### BRIEF:
Your task is to copy each line in the listing that includes the word "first".
[[ SUPPLIED MATERIAL, beginning ]]
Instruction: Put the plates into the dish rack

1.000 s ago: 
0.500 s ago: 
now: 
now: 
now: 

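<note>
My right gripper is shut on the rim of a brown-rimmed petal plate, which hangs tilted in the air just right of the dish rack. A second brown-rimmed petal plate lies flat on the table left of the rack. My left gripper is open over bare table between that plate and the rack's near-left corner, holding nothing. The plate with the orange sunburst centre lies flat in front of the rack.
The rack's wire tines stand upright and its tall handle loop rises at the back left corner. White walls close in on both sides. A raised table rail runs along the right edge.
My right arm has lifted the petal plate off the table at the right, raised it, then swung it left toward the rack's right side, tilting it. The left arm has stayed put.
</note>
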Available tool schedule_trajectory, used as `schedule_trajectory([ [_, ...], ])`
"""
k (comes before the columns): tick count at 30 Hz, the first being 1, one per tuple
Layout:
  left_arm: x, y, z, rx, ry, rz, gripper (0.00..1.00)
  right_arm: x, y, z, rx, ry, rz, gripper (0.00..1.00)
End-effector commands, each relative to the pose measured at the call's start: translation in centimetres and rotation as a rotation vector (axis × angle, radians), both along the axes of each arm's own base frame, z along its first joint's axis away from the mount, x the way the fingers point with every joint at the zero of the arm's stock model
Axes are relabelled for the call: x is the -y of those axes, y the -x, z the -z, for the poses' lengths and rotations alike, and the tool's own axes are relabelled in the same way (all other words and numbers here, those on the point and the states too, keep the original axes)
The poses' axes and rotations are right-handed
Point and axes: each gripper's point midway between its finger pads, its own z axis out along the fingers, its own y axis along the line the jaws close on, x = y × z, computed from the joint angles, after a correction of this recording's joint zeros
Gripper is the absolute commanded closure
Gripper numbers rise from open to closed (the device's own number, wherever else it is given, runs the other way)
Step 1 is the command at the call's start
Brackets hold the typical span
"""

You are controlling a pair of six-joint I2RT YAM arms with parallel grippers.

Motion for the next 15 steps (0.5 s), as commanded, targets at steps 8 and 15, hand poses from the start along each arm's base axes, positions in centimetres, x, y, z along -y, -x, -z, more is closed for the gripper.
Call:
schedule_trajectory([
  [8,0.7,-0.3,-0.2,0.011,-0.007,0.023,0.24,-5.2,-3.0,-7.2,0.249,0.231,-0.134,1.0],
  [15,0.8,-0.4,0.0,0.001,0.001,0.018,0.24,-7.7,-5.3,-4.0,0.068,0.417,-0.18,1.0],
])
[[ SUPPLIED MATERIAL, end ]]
### RESPONSE AREA:
k (comes before the columns): tick count at 30 Hz, the first being 1, one per tuple
End-effector commands, each relative to the pose measured at the call's start: translation in centimetres and rotation as a rotation vector (axis × angle, radians), both along the axes of each arm's own base frame, z along its first joint's axis away from the mount, x the way the fingers point with every joint at the zero of the arm's stock model

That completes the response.